May 23, 2013 12:31 PM by Megan Thompson

 

Remember Meredith Phillips? If you are a Bachelorette fan you probably remember her, she was the star of the show back in 2004.  Meredith seemed like the girl next door, a natural beauty with a down-to-earth personality – not a person who would become addicted to alcohol.  Meredith Phillips is now six months sober and is opening up about her battle with alcohol and sharing why she finally stopped drinking.   

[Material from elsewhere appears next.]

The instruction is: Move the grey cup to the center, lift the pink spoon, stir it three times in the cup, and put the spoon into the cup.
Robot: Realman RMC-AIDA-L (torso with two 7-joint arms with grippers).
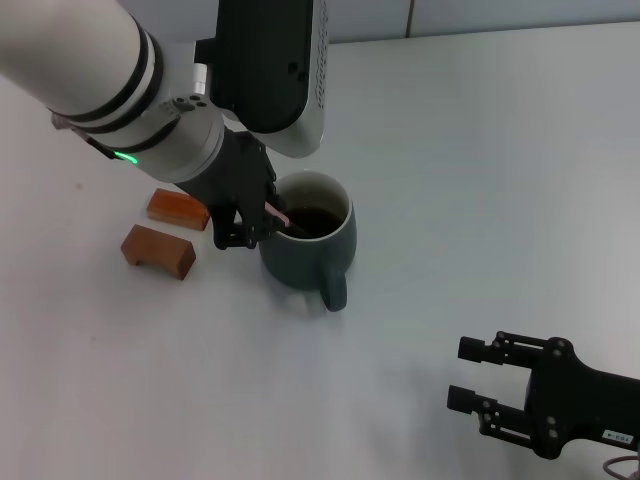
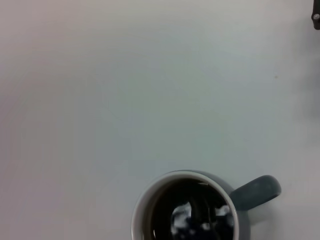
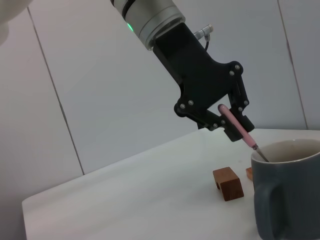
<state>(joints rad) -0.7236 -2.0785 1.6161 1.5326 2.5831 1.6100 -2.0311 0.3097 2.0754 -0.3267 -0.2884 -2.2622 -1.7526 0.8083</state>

Meredith was originally part of The Bachelor, but didn’t receive a rose from Bob Guiney.  But like most fan favorites, Meredith returned as the star of The Bachelorette determined to find love.  At the end of the season, Meredith found herself engaged to Ian McKee.  But like most love found on The Bachelorette the couple didn’t last much after the taping of the show. 

Years later, Meredith is now opening up about her problems with alcohol.  The former reality star admits to drinking more than 20 bottles of wine in a week and blacking out often.  “For years I’d wake up every day feeling like I was hit by a truck,” Meredith shared with People Magazine.  So what caused Meredith to stop drinking?  “I realized I was going to kill myself, there wasn’t another path for me other than to stop,” Meredith says in her interview.  This girl next door is now six months sober and is finally starting to live her life again. 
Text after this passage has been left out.